Once again we learn that our ultra-clean environments are not good for the kids. Researchers at Yale and the University of Chicago have found that common human bacteria protect against diabetes.

Many parents are familiar with the ‘hygiene hypothesis’. That is, reduced exposure to bacteria, viruses and parasites lowers our children’s immune systems. Therefore they are more susceptible to asthma, allergies, etc.

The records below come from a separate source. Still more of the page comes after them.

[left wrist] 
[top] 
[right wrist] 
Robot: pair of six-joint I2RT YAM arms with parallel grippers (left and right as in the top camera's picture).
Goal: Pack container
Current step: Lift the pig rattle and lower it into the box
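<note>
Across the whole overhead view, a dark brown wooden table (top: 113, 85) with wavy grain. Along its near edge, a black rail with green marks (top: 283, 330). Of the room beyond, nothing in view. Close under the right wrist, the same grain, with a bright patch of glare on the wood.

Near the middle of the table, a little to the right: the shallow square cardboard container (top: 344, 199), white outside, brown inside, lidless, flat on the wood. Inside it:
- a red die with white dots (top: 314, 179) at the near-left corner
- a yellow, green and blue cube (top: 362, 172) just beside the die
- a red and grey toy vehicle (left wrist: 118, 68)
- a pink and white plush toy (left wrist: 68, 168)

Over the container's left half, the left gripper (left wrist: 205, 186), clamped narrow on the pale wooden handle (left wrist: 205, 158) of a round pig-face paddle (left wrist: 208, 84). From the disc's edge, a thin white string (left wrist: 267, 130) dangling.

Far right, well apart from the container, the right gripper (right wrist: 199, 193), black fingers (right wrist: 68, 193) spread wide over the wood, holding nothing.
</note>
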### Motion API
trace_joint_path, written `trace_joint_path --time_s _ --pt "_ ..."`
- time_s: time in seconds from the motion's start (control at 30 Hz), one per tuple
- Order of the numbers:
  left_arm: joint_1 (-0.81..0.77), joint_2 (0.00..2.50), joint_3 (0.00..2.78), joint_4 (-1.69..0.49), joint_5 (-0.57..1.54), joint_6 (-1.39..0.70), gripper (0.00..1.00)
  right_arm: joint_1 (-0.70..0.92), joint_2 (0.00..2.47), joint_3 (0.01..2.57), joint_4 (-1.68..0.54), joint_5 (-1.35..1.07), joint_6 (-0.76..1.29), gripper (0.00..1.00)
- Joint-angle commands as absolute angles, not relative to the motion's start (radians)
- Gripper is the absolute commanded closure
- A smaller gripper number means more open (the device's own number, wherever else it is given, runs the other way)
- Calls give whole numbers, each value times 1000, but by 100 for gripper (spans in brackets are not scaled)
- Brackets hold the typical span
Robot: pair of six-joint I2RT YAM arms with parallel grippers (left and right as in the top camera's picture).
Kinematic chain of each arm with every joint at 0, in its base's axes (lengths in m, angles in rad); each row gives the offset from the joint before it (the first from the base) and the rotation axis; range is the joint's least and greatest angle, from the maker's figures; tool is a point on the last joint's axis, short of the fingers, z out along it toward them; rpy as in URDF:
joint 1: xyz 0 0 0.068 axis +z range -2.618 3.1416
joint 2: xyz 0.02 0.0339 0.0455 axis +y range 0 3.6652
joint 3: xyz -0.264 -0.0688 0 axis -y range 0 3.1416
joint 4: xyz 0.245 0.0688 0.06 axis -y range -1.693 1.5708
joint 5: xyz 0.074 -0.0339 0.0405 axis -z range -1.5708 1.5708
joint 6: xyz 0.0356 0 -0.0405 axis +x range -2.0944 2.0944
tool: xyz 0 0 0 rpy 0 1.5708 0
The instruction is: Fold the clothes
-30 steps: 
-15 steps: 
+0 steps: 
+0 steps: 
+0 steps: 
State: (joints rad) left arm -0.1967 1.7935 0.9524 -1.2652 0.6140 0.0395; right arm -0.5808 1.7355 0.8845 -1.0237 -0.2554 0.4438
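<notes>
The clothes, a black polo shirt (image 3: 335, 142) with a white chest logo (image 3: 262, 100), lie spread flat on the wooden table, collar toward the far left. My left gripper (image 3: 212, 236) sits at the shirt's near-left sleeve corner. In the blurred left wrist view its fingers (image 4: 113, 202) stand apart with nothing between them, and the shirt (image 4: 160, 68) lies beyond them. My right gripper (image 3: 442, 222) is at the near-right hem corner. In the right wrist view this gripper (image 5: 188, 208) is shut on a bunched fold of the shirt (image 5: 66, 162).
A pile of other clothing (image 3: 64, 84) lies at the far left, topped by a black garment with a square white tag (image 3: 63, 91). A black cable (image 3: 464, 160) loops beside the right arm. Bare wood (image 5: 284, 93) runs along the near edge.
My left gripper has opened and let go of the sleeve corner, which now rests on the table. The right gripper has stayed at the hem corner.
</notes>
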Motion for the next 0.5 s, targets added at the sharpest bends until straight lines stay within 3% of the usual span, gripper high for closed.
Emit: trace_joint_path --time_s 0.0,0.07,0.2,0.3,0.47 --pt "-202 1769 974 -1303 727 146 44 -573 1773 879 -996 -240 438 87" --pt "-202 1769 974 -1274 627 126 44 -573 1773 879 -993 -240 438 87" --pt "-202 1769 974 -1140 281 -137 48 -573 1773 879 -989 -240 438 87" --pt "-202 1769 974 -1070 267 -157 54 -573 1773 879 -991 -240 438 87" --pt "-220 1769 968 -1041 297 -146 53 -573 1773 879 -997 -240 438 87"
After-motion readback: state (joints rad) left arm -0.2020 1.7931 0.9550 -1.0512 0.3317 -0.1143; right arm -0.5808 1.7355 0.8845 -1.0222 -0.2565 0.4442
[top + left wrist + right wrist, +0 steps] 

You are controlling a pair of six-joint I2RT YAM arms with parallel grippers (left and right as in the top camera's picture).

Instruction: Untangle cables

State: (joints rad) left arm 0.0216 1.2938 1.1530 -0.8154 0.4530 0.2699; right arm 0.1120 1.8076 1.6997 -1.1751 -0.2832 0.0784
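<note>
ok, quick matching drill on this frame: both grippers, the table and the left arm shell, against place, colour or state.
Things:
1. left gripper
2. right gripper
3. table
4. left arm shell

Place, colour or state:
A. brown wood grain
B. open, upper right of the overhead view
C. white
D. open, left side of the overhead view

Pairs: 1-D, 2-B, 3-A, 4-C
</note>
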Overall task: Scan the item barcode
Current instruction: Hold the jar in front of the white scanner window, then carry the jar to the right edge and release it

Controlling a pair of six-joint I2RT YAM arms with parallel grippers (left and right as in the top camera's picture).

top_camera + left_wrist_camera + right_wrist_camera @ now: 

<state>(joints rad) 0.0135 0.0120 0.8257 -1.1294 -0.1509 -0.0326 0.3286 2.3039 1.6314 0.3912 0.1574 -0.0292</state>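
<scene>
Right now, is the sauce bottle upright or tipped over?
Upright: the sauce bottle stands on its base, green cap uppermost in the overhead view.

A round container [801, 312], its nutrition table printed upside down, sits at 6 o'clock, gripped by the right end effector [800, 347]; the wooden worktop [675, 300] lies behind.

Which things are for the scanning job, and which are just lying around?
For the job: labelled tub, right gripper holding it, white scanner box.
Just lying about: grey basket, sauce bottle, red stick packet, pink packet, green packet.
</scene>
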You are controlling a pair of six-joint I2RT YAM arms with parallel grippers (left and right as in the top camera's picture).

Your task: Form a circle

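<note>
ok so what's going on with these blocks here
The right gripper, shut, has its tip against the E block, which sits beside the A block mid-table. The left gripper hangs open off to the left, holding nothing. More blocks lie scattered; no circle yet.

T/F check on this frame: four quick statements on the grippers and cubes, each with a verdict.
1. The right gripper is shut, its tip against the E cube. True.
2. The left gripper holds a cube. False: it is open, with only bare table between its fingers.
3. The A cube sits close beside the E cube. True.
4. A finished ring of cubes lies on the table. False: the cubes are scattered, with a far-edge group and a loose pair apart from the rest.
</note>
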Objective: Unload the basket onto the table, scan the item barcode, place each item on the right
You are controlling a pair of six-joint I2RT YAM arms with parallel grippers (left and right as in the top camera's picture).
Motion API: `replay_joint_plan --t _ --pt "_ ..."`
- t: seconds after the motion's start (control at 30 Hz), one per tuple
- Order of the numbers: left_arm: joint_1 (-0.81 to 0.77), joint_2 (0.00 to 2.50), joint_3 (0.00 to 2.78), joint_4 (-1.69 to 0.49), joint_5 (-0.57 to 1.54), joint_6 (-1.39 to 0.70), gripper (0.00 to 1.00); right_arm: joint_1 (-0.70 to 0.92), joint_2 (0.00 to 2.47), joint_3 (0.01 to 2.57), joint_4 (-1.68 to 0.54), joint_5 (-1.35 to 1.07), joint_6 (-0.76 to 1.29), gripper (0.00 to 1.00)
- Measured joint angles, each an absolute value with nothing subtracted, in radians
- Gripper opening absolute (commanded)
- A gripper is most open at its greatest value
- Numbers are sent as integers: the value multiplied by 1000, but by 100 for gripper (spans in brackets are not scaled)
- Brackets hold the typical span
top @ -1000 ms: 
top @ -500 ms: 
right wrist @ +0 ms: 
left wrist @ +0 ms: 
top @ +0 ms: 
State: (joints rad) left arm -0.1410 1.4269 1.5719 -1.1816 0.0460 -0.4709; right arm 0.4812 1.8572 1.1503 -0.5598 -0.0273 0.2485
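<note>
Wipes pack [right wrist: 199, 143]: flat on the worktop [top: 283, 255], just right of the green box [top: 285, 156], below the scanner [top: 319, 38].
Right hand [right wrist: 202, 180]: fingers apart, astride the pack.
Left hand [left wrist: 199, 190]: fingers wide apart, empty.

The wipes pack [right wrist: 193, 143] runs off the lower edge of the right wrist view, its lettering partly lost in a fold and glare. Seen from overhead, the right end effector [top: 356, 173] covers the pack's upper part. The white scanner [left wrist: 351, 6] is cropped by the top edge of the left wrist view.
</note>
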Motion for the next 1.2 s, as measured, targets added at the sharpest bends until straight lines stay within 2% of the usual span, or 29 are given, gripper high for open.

Since Type-1 diabetes is also an immune system disorder (the immune system attacks the insulin-producing pancreas), and because it is on the rise in may parts of the world but nearly unknown in the developing world, it has been a matter of intense debate and research. And now, a study published in the scientific journal Nature has linked Type-1 diabetes with the too-clean playroom.

Laboratory mice who lived in a germ-free environment developed severe diabetes. But those mice who were exposed to the types of bacteria commonly found in human intestines did not.

This research does not define how one thing leads to the other. But it does show a strong link between them. The article also mentions that only 10% of people with a genetic tendency to diabetes actually develop it. The rest may be environmental.

I am not one to respond to every new research study because they are so often overturned, but this one is different. For one, it supports other established theories. And two, it makes sense. Since my father died of complications from diabetes when he was 55, I am very interested in, and concerned about the disease, for myself and my children. I have never been overweight, but I know that isn’t the only risk factor.

My son happens to be almost obsessive about washing his hands. I’m sure it does him good, but I’ve actually struggled to get him to do it less. Now I have one more reason to tell him to stop. It’s also a little more justification for not vacuuming everyday?